Sunday, 8 September 2013

Abbott's victory not unalloyed with impurities

Well, I was wrong but not by much. I'd predicted a five percent swing to the Coalition in yesterday's poll but it turned out to be about three-and-a-half percent nationally. In the end, the Coalition looks set to hold a strong majority in the lower house but I hope Tony Abbott isn't expecting that mandate to convert itself into supine capitulation by Labor and the Greens on the matter of a carbon price. He'll be disappointed. From comments made by various Labor figures during the post-vote programming last night Labor looks set to sit on its heels over this key piece of legislation inherited from the Gillard government. The Greens, of course, are hardly likely to back down on a central plank of their policy platform.

With the lower house wrapped up - bar a few details still to be worked out in a few seats around the country where counting of pre-poll and postal votes continues now - Australians will be turning their eyes to the make-up of the Senate. Here, the final make-up of the chamber will be no precise guide as to how efficiently Abbott can push through his legislative agenda. In any case only half the Senate was chosen this time around, and those members will not be sworn in until the beginning of July next year. Given the Greens' dominance in the Senate at the moment, it looks unlikely that Abbott will be able to reverse the carbon price law this year or early next year unless he follows through with his promise to call for a double dissolution - in which case both houses of Parliament will once again be contested in a federal election. To do that would be to go the Newman route - in the 2012 Queensland state election LNP leader Campbell Newman ran without even holding a seat; his convincing win in March justified his hubris.

As for the rest of Abbott's policy platform, it looks likely that the national unemployment rate will rise as the Coalition cuts public sector jobs; Canberra will likely suffer a lot.
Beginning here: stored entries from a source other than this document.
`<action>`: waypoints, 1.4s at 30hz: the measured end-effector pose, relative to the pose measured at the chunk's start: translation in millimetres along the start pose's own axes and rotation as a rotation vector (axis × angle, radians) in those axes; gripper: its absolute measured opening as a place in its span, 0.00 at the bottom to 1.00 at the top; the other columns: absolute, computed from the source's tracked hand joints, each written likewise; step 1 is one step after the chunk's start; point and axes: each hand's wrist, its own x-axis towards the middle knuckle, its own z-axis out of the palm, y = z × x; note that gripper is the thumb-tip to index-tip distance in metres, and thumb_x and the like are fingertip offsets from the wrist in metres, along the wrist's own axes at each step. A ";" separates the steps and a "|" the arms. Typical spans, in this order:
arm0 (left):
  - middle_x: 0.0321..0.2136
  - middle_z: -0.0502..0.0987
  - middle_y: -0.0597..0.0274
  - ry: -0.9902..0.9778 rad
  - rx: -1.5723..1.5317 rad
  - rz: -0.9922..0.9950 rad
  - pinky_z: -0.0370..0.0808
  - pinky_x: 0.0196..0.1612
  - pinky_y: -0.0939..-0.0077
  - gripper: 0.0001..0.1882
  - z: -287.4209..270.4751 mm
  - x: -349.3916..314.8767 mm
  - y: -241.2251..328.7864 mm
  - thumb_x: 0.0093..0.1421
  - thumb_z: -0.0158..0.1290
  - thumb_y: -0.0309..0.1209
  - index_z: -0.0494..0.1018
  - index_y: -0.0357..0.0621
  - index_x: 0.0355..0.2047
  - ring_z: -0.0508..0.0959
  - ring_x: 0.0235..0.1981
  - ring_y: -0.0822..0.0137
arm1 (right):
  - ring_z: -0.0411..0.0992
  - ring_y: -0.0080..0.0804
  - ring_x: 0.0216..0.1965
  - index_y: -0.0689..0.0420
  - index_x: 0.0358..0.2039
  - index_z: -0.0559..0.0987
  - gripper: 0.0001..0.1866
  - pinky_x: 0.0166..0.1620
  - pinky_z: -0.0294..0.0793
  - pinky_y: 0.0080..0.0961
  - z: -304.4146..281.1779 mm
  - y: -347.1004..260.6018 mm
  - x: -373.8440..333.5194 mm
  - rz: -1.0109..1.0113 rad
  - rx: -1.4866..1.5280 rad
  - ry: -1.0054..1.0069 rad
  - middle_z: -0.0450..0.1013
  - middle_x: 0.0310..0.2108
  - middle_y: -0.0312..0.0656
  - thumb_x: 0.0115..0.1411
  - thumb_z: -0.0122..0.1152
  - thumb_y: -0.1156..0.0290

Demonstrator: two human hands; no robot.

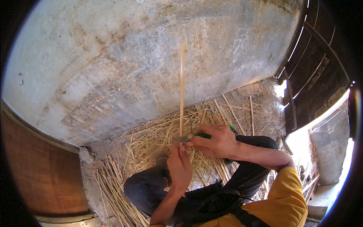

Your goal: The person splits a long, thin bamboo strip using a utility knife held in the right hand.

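A long, pale bamboo strip (pixel 182 87) stretches away from my hands toward the wall. My left hand (pixel 179 169) pinches its near end between thumb and fingers. My right hand (pixel 218 140) is closed round the green handle of a knife (pixel 200 135). The short blade, partly blurred, lies at the strip just above my left fingertips; whether it has cut into the strip I cannot tell. Both hands are close together over my bent legs (pixel 145 189).
Curly shavings (pixel 151 140) are heaped on the floor beyond my legs. A bundle of thin sticks (pixel 115 189) lies to the left, with more loose strips (pixel 234 113) to the right. A stained wall (pixel 132 75) rises ahead; a brown wooden panel (pixel 41 166) stands at left.
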 end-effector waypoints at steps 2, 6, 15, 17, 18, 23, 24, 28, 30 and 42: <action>0.25 0.73 0.47 0.019 0.000 0.024 0.70 0.28 0.63 0.07 1.7 -1.0 0.1 0.73 0.42 0.27 0.67 0.36 0.40 0.75 0.23 0.54 | 0.75 0.30 0.21 0.46 0.39 0.84 0.15 0.21 0.74 0.27 -0.6 -1.8 0.6 -0.005 -0.028 0.002 0.73 0.28 0.32 0.49 0.76 0.65; 0.26 0.74 0.44 0.022 0.043 0.049 0.71 0.29 0.62 0.07 2.4 -6.5 -10.5 0.73 0.42 0.27 0.68 0.35 0.43 0.77 0.24 0.45 | 0.75 0.31 0.21 0.48 0.38 0.84 0.12 0.21 0.73 0.28 -8.1 5.5 4.8 0.050 -0.043 -0.018 0.73 0.27 0.33 0.51 0.75 0.67; 0.26 0.75 0.41 -0.032 0.035 -0.013 0.71 0.28 0.59 0.08 5.6 -7.3 -10.0 0.73 0.43 0.28 0.68 0.35 0.45 0.76 0.24 0.41 | 0.74 0.35 0.21 0.54 0.36 0.83 0.09 0.21 0.71 0.31 -12.0 24.9 12.7 0.158 -0.004 0.133 0.71 0.26 0.38 0.55 0.74 0.71; 0.26 0.75 0.41 -0.039 0.031 -0.011 0.71 0.28 0.59 0.08 6.5 -7.2 -9.0 0.73 0.43 0.27 0.68 0.35 0.45 0.76 0.24 0.41 | 0.76 0.36 0.21 0.49 0.41 0.82 0.12 0.21 0.74 0.33 -7.1 27.1 3.5 0.113 -0.014 0.027 0.72 0.28 0.36 0.57 0.71 0.61; 0.26 0.75 0.41 -0.047 0.032 -0.009 0.71 0.27 0.60 0.08 6.1 -6.9 -8.8 0.73 0.44 0.27 0.68 0.35 0.45 0.76 0.24 0.41 | 0.76 0.36 0.21 0.49 0.41 0.82 0.12 0.21 0.74 0.33 -7.5 23.0 2.8 0.114 -0.013 0.030 0.72 0.28 0.36 0.57 0.71 0.61; 0.23 0.72 0.48 -0.023 0.028 0.026 0.69 0.26 0.63 0.09 6.4 -7.2 -9.1 0.73 0.42 0.29 0.68 0.36 0.44 0.73 0.22 0.53 | 0.77 0.35 0.22 0.45 0.41 0.82 0.12 0.21 0.75 0.33 -7.7 11.6 1.9 0.090 0.001 -0.049 0.73 0.31 0.35 0.56 0.71 0.61; 0.22 0.70 0.55 -0.015 0.034 0.034 0.67 0.26 0.65 0.10 6.5 -7.3 -9.4 0.74 0.41 0.31 0.68 0.37 0.43 0.70 0.20 0.64 | 0.77 0.35 0.22 0.45 0.41 0.82 0.12 0.21 0.75 0.33 -7.2 10.8 1.2 0.089 0.002 -0.049 0.73 0.31 0.35 0.56 0.71 0.61; 0.22 0.70 0.53 -0.006 0.014 0.037 0.67 0.26 0.64 0.10 5.1 -6.0 -7.1 0.74 0.40 0.30 0.68 0.36 0.43 0.70 0.20 0.62 | 0.76 0.34 0.21 0.43 0.42 0.81 0.13 0.21 0.76 0.32 -1.3 3.9 -5.4 0.037 -0.002 -0.095 0.71 0.30 0.34 0.55 0.70 0.60; 0.22 0.70 0.51 -0.020 0.023 -0.009 0.67 0.26 0.64 0.09 3.1 -5.1 -3.5 0.73 0.41 0.29 0.68 0.36 0.43 0.71 0.20 0.58 | 0.76 0.34 0.21 0.43 0.42 0.81 0.14 0.21 0.76 0.32 1.7 0.2 -7.1 0.025 0.005 -0.095 0.71 0.30 0.34 0.55 0.70 0.59; 0.25 0.76 0.38 -0.014 0.064 -0.006 0.71 0.25 0.58 0.05 5.9 -9.1 -8.9 0.71 0.45 0.24 0.68 0.34 0.42 0.78 0.25 0.39 | 0.75 0.35 0.20 0.51 0.37 0.84 0.10 0.21 0.72 0.31 -9.9 14.5 8.8 0.127 -0.052 0.009 0.72 0.27 0.38 0.53 0.73 0.69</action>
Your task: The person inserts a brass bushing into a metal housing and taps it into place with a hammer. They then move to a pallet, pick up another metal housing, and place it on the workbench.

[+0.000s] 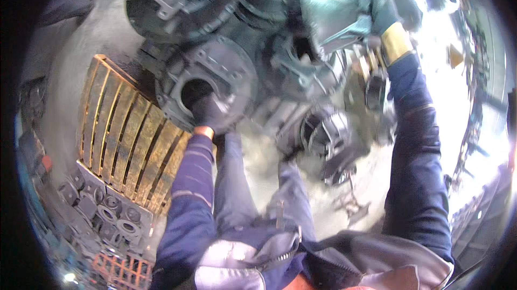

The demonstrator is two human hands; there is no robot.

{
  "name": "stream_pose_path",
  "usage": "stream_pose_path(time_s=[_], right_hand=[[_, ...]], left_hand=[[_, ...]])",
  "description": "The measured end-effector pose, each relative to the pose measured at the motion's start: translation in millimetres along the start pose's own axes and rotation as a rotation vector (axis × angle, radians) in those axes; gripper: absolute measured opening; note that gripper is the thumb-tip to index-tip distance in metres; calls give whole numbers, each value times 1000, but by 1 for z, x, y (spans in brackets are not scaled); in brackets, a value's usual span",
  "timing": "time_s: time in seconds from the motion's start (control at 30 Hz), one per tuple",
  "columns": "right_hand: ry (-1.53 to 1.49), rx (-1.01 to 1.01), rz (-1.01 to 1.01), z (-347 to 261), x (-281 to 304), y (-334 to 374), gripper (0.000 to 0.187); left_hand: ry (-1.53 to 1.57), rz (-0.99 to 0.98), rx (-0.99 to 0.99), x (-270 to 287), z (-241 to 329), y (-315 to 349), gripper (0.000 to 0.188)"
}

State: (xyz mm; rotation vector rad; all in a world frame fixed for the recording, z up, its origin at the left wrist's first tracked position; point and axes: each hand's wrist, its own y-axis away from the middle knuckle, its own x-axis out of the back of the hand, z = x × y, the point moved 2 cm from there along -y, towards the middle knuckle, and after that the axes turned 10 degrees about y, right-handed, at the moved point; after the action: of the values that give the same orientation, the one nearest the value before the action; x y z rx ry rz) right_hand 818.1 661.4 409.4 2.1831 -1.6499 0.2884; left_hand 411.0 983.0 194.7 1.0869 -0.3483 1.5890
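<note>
My left hand (207, 112), in a dark glove, reaches to the central hole of a round grey cast-metal housing (229, 58). Its fingers merge with the dark opening, so their grip is hidden. My right arm stretches far forward. In a dark glove with a yellow cuff, my right hand (381, 10) is closed on the right edge of a large grey-green metal casting (334, 13), whose upper face shines in the light. Below that casting, another housing (304, 69) with an opening lies blurred.
More round housings (183, 2) lie at the far left. A ribbed round part (325, 131) sits on the floor by my right foot. To my left is a slatted wooden pallet (129, 139), with several small metal parts (105, 212) and an orange crate (124, 270) nearer me.
</note>
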Motion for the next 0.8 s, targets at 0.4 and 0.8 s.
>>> stream_pose_path(time_s=[0.4,0.8], right_hand=[[237,-77,-212,140,162,358,35],[899,-845,35,450,214,507,40]], left_hand=[[-21,17,34,-26,-31,-14,74],[-138,68,-12,-21,-57,-19,45]])
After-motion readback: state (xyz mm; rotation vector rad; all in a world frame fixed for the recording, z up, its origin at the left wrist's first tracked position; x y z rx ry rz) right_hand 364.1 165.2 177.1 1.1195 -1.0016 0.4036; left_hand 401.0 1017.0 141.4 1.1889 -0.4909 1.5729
On the economic front, we'll see how the markets react to yesterday's result, on Monday, and that is likely to be positive although Abbott has given us few details as to how Australia is now "open for business". The mining tax cannot be easily removed, for a start, but that cannot, surely, represent the full extent of what Abbott has planned to ensure that Australia transitions from an economy that has looked so consistently to the mining sector to provide jobs. I guess that the best we can do is to watch this space and wait.

In Queensland, the Palmer United Party did very well on the Sunshine Coast. There are two seats here: Fairfax to the north and Fisher to the south. The area has suffered economically since the GFC due to its having a very thin economy that is based on the three pillars of retail, construction and tourism. In his pre-election pitch, Clive Palmer promised locals an international airport and better roads, which are things that would translate into more employment for local tradespeople. Beyond that it's hard to look past good-old Queensland parochialism and the ever-present sense of frustration at the dominance of the southern cities of Sydney and Melbourne. Locals will have judged that Palmer would finally give the Sunshine Coast back some of the confidence that the European financial crisis, especially, had sucked out of the region.

What is certain is that yesterday's Liberal-National victory is not unalloyed with impurities. There will be plenty of opportunities for progressives to celebrate over the coming years and months as Tony Abbott struggles to get his way in Parliament. Reputations will be made and possibly lost. And there is also the ongoing drama of Labor as it works to remake itself after this defeat. I think that everybody will be kept busy watching how things unfold. It's early days yet.